Here’s a classic example — a function that takes a list of arbitrary type a and returns a list of the same type:

r :: [a] -> [a]

What can this function do? Since it has to work with any type of list element, it can’t do anything type-specific. It can’t modify the elements or invent new ones. So all it can do is rearrange them, duplicate, or remove. Can you think of anything else?

The questions it a little tricky because it all depends on the kind of polymorphism your language supports. In Haskell, where we have parametric polymorphism, the above statement is for the most part true (modulo termination worries). In C++, which supports ad-hoc polymorphism, a generic function like:

template<class T> 
list<T> r(list<T>);

can do all kinds of weird things.

Parametric polymorphism means that a function will act on all types uniformly, so the above declaration of r indeed drastically narrows down the possibilities.

For instance, consider what happens when you map any function of the type:

f :: a -> b

over a list of a. You can either apply map before or after acting on it with r. It shouldn’t matter whether you first modify the elements of the list and then rearrange them, or first rearrange and then modify them. The result should be the same:

r (map f as) = map f (r as)

But is it true just because we can’t imagine how it may fail, or can we make a formal argument to prove it?

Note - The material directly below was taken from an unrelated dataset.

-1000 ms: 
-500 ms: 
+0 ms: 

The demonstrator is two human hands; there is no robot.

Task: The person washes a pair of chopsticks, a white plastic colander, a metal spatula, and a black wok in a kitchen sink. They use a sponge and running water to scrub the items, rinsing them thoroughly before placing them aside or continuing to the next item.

Let’s Argue (Denotational) Semantics

One way to understand polymorphism is to have a good model for types. At first approximation types can be modeled as sets of values (strictly speaking, as shown by Reynolds, the set-theoretical model fails in the case of polymorphic lambda calculus, but there are ways around it).

The type Bool is a two-element set of True and False, Integer is a set of integers, and so on. Composite types can also be defined set-theoretically. For instance, a pair type is a cartesian product of two sets. A list of a is a set of lists with elements from the set a. A function type a->b is a set of functions between two sets.

For parametric polymorphism you need to first be able to define functions on types: functions that take a type and produce a new type. In other words, you should be able to define a family of types that is parametrized by another type. In Haskell, we call such things type constructors.

For instance, given some type a, produce a type of pairs: (a, a). This can be formally written (not in Haskell) as:

Λa . (a, a)

Notice the capital lambda for defining functions on types (sets), as opposed to the lowercase lambda used for functions on values (set elements).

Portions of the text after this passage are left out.